**Task goal**. Your answer should be only the lines below from the one with "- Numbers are" to the one with "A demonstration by", repeated exactly, ends included.

******

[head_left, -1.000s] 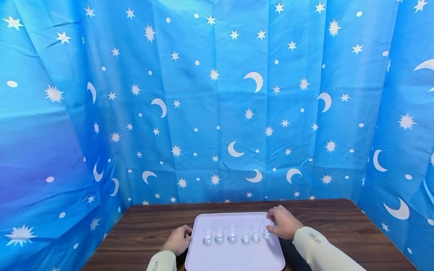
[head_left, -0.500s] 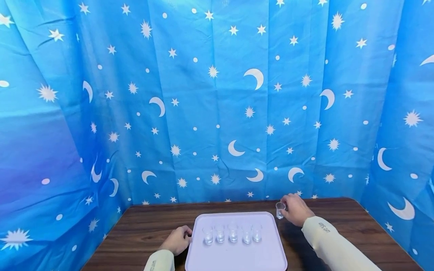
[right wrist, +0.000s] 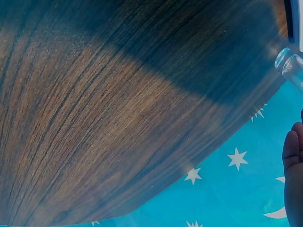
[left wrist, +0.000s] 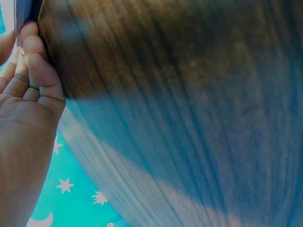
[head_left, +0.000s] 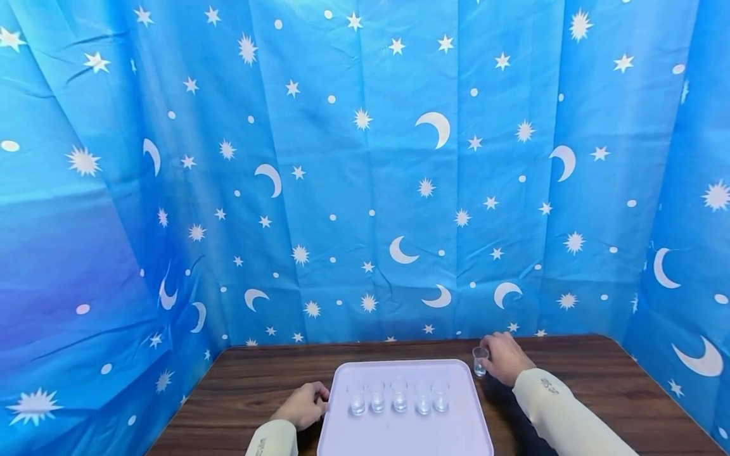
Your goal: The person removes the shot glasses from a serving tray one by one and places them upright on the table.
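Note:
In the head view my right hand (head_left: 507,360) pinches a small clear shot glass (head_left: 479,365) by its upper part, just off the tray's far right corner. The glass is upright, and its thick base (right wrist: 284,60) shows low over the wood in the right wrist view. Several similar shot glasses (head_left: 400,400) stand in a row on a pale lilac tray (head_left: 399,440). At the tray's left side, my left hand (head_left: 302,406) holds the rim. The left wrist view shows the tray edge (left wrist: 20,16) between the thumb and curled fingers (left wrist: 41,71).
The tray lies on a dark wood-grain table (head_left: 259,370) with rounded far corners. A blue curtain (head_left: 342,190) with white stars and moons hangs behind the table and along both sides.
My right hand has lifted the rightmost shot glass out of the row and carried it right, past the tray's edge, then slightly down. The left hand has stayed at the tray rim.

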### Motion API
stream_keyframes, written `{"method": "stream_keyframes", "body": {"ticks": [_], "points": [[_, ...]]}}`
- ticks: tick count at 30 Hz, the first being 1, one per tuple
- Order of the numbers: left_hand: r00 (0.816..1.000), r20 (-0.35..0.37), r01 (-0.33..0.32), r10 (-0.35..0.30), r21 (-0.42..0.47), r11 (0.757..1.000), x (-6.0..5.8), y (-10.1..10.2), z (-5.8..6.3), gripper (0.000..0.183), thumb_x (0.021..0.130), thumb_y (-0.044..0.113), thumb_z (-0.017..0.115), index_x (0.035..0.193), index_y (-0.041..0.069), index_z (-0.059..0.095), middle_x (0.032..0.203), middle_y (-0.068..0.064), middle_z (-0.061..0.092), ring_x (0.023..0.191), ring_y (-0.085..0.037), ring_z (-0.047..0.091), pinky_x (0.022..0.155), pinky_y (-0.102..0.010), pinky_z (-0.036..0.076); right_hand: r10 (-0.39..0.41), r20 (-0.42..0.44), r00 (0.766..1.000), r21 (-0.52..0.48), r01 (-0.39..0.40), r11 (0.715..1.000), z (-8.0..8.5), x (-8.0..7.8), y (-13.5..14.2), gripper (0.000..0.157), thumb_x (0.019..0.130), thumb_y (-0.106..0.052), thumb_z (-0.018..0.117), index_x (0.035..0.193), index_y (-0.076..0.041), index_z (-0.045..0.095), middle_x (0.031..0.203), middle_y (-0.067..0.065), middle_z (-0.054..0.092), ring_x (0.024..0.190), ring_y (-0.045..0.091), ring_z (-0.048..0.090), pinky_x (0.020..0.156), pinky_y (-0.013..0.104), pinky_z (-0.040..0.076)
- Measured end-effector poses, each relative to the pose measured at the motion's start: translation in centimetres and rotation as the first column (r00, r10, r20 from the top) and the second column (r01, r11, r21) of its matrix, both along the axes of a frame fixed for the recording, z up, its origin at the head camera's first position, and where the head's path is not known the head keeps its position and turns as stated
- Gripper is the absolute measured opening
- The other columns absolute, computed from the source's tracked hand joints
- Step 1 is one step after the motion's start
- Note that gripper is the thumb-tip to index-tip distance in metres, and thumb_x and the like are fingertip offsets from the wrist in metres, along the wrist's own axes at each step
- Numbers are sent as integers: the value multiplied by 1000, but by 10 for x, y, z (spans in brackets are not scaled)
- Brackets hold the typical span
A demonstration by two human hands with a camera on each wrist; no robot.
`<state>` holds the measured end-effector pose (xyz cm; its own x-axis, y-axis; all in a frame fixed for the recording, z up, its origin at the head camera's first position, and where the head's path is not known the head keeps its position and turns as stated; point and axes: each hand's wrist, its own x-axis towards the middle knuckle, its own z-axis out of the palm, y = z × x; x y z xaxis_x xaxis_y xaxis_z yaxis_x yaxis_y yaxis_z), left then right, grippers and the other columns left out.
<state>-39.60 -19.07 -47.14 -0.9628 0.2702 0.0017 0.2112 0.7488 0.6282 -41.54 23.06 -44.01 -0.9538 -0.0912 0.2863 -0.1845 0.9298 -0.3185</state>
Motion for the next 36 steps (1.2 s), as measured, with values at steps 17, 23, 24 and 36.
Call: {"method": "stream_keyframes", "body": {"ticks": [17,23,24,36], "points": [[1000,17,0,0,-1,1000,-4,3,-4,11,76,1,52,86,4,52,61,-1,49,52,-14,48,48,-28,37,38,-62,997,3,-38,999,1,9,3,39,67,-27,71,98,-7,59,85,2,52,81,19,41,72,38,42],[1000,1,5,-5,-3,1000,-5,-1,-4,11,75,1,52,86,4,52,61,-1,48,51,-13,48,47,-28,37,81,-55,995,-33,-83,996,4,11,-9,40,66,-27,72,101,-11,59,90,0,53,86,16,42,74,36,43],[1000,-1,4,-4,-5,1000,-5,-1,-4,11,75,1,52,86,4,52,61,-1,48,51,-13,48,47,-28,37,91,-55,994,-37,-93,995,4,11,-11,40,66,-26,72,100,-11,59,91,-1,53,86,15,42,74,35,43],[1000,-7,-16,15,-33,999,-3,0,-2,12,75,3,52,87,4,53,61,-1,49,51,-13,47,47,-28,36,237,-2,972,-122,-235,964,12,21,-40,37,66,-27,72,99,-17,59,91,-4,53,86,12,46,75,35,42]]}}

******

**Written answer**.
- Numbers are sent as integers: the value multiplied by 1000, but by 10 for x, y, z (spans in brackets are not scaled)
- Brackets hold the typical span
A demonstration by two human hands with a camera on each wrist; no robot.

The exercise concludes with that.